> **Work to be completed**:
Each record below needs to be set down again exactly.

[Records from a dataset]

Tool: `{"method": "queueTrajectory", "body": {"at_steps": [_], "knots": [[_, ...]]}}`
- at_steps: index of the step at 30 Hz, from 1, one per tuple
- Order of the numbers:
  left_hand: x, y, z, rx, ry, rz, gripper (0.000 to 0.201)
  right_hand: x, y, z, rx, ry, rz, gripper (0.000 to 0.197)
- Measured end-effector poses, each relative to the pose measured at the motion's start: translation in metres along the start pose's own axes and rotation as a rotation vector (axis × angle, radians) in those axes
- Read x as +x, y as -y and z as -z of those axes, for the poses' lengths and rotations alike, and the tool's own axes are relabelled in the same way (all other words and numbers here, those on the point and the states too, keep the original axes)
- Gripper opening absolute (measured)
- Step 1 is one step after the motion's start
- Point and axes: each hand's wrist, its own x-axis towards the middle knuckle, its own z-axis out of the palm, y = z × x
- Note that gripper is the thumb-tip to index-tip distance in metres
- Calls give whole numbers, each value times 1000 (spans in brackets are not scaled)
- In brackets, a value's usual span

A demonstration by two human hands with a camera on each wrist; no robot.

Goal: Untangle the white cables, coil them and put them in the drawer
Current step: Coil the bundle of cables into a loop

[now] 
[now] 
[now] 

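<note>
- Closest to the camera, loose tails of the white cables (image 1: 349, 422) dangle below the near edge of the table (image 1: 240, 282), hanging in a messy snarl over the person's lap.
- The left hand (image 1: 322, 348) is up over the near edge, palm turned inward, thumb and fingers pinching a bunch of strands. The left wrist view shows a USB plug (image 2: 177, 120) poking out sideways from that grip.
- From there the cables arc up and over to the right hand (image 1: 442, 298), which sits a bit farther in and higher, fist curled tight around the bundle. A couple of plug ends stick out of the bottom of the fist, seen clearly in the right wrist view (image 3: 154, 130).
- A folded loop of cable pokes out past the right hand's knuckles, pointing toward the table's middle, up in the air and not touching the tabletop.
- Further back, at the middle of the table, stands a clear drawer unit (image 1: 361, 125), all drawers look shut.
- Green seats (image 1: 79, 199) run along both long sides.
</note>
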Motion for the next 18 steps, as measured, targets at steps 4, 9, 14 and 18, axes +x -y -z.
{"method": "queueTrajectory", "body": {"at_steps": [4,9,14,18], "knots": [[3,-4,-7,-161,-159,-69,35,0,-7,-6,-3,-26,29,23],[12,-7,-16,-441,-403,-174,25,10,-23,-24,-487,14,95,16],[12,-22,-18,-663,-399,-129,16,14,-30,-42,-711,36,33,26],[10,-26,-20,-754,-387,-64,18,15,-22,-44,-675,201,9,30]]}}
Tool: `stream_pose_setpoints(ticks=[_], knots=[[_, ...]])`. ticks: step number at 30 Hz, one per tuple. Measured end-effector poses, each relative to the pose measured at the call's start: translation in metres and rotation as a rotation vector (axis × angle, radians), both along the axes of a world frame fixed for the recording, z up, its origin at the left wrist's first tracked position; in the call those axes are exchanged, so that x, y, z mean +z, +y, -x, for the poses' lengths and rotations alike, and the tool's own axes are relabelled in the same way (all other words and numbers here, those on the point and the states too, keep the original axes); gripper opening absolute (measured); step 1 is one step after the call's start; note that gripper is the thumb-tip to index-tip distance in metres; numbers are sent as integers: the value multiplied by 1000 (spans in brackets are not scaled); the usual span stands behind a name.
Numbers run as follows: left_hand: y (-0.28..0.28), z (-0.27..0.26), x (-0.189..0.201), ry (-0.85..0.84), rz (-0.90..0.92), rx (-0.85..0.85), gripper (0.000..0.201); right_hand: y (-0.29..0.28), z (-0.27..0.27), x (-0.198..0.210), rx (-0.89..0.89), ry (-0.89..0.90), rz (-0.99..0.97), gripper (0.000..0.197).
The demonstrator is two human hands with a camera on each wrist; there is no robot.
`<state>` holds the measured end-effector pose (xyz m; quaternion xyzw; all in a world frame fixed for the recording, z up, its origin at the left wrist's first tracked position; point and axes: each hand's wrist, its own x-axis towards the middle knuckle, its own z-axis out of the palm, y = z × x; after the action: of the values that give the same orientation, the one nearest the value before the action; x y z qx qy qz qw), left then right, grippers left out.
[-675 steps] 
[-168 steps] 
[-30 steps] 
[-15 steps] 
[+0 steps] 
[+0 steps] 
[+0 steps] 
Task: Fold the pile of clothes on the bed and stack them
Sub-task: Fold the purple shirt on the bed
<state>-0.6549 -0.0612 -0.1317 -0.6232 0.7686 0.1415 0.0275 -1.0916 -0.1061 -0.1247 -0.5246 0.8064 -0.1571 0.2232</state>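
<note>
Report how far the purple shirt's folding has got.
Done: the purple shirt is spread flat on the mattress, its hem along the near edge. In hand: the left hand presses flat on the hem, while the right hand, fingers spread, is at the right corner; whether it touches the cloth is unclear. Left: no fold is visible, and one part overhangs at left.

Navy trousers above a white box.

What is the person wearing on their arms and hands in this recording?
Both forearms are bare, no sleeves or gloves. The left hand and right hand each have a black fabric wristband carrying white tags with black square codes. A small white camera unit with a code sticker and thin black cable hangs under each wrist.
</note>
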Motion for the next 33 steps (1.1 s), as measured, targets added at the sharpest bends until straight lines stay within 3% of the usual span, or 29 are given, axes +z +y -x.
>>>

> **Expected answer**:
Tool: `{"method": "queueTrajectory", "body": {"at_steps": [_], "knots": [[_, ...]]}}`
- at_steps: index of the step at 30 Hz, from 1, one per tuple
- Order of the numbers:
  left_hand: x, y, z, rx, ry, rz, gripper (0.000 to 0.201)
  right_hand: x, y, z, rx, ry, rz, gripper (0.000 to 0.197)
- Measured end-effector poses, each relative to the pose measured at the motion's start: translation in metres along the start pose's own axes and rotation as a rotation vector (axis × angle, radians) in those axes
- Read x as +x, y as -y and z as -z of those axes, for the poses' lengths and rotations alike, and the tool's own axes are relabelled in the same way (all other words and numbers here, those on the point and the states too, keep the original axes)
- Gripper opening absolute (measured)
- Step 1 is one step after the motion's start
- Point and axes: each hand's wrist, its own x-axis towards the middle knuckle, its own z-axis out of the palm, y = z × x
- Note that gripper is the thumb-tip to index-tip distance in metres
- Calls give whole numbers, each value times 1000 (spans in brackets are not scaled)
- In brackets, a value's usual span

A demonstration by two human hands with a camera on each wrist; no robot.

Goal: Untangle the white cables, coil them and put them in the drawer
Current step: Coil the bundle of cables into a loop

[now] 
[now] 
[now] 

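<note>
- Closest to the camera, loose tails of the white cables (image 1: 349, 422) dangle below the near edge of the table (image 1: 240, 282), hanging in a messy snarl over the person's lap.
- The left hand (image 1: 322, 348) is up over the near edge, palm turned inward, thumb and fingers pinching a bunch of strands. The left wrist view shows a USB plug (image 2: 177, 120) poking out sideways from that grip.
- From there the cables arc up and over to the right hand (image 1: 442, 298), which sits a bit farther in and higher, fist curled tight around the bundle. A couple of plug ends stick out of the bottom of the fist, seen clearly in the right wrist view (image 3: 154, 130).
- A folded loop of cable pokes out past the right hand's knuckles, pointing toward the table's middle, up in the air and not touching the tabletop.
- Further back, at the middle of the table, stands a clear drawer unit (image 1: 361, 125), all drawers look shut.
- Green seats (image 1: 79, 199) run along both long sides.
</note>
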Motion for the next 18 steps, as measured, targets at steps 4, 9, 14 and 18, axes +x -y -z.
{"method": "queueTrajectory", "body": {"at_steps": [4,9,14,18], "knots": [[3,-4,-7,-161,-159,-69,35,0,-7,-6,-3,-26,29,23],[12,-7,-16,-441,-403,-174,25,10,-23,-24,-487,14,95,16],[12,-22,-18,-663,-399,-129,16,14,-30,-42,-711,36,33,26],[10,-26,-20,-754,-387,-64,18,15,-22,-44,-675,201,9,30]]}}
Tool: `stream_pose_setpoints(ticks=[_], knots=[[_, ...]])`. ticks: step number at 30 Hz, one per tuple. Measured end-effector poses, each relative to the pose measured at the call's start: translation in metres and rotation as a rotation vector (axis × angle, radians), both along the axes of a world frame fixed for the recording, z up, its origin at the left wrist's first tracked position; in the call those axes are exchanged, so that x, y, z mean +z, +y, -x, for the poses' lengths and rotations alike, and the tool's own axes are relabelled in the same way (all other words and numbers here, those on the point and the states too, keep the original axes); gripper opening absolute (measured); step 1 is one step after the call's start; note that gripper is the thumb-tip to index-tip distance in metres; numbers are sent as integers: the value multiplied by 1000 (spans in brackets are not scaled); the usual span stands behind a name.
Numbers run as follows: left_hand: y (-0.28..0.28), z (-0.27..0.26), x (-0.189..0.201), ry (-0.85..0.84), rz (-0.90..0.92), rx (-0.85..0.85), gripper (0.000..0.201); right_hand: y (-0.29..0.28), z (-0.27..0.27), x (-0.198..0.210), rx (-0.89..0.89), ry (-0.89..0.90), rz (-0.99..0.97), gripper (0.000..0.197).
The demonstrator is two human hands with a camera on each wrist; there is no robot.
`<state>` holds the measured end-effector pose (xyz m; quaternion xyzw; all in a world frame fixed for the recording, z up, its origin at the left wrist's first tracked position; point and axes: each hand's wrist, its own x-axis towards the middle knuckle, its own z-axis out of the palm, y = z × x; after the action: of the values that give the same orientation, the one nearest the value before the action; x y z qx qy qz qw), left then right, grippers left out.
[-675 steps] 
[-168 steps] 
[-30 steps] 
[-15 steps] 
[+0 steps] 
[+0 steps] 
[+0 steps] 
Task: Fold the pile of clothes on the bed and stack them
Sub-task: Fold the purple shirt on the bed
<state>-0.6549 -0.0612 -0.1317 -0.6232 0.7686 0.1415 0.0275 -1.0916 -0.1061 -0.1247 -0.5246 0.8064 -0.1571 0.2232</state>
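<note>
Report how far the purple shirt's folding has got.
Done: the purple shirt is spread flat on the mattress, its hem along the near edge. In hand: the left hand presses flat on the hem, while the right hand, fingers spread, is at the right corner; whether it touches the cloth is unclear. Left: no fold is visible, and one part overhangs at left.

Navy trousers above a white box.

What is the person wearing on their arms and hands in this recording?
Both forearms are bare, no sleeves or gloves. The left hand and right hand each have a black fabric wristband carrying white tags with black square codes. A small white camera unit with a code sticker and thin black cable hangs under each wrist.
</note>
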Motion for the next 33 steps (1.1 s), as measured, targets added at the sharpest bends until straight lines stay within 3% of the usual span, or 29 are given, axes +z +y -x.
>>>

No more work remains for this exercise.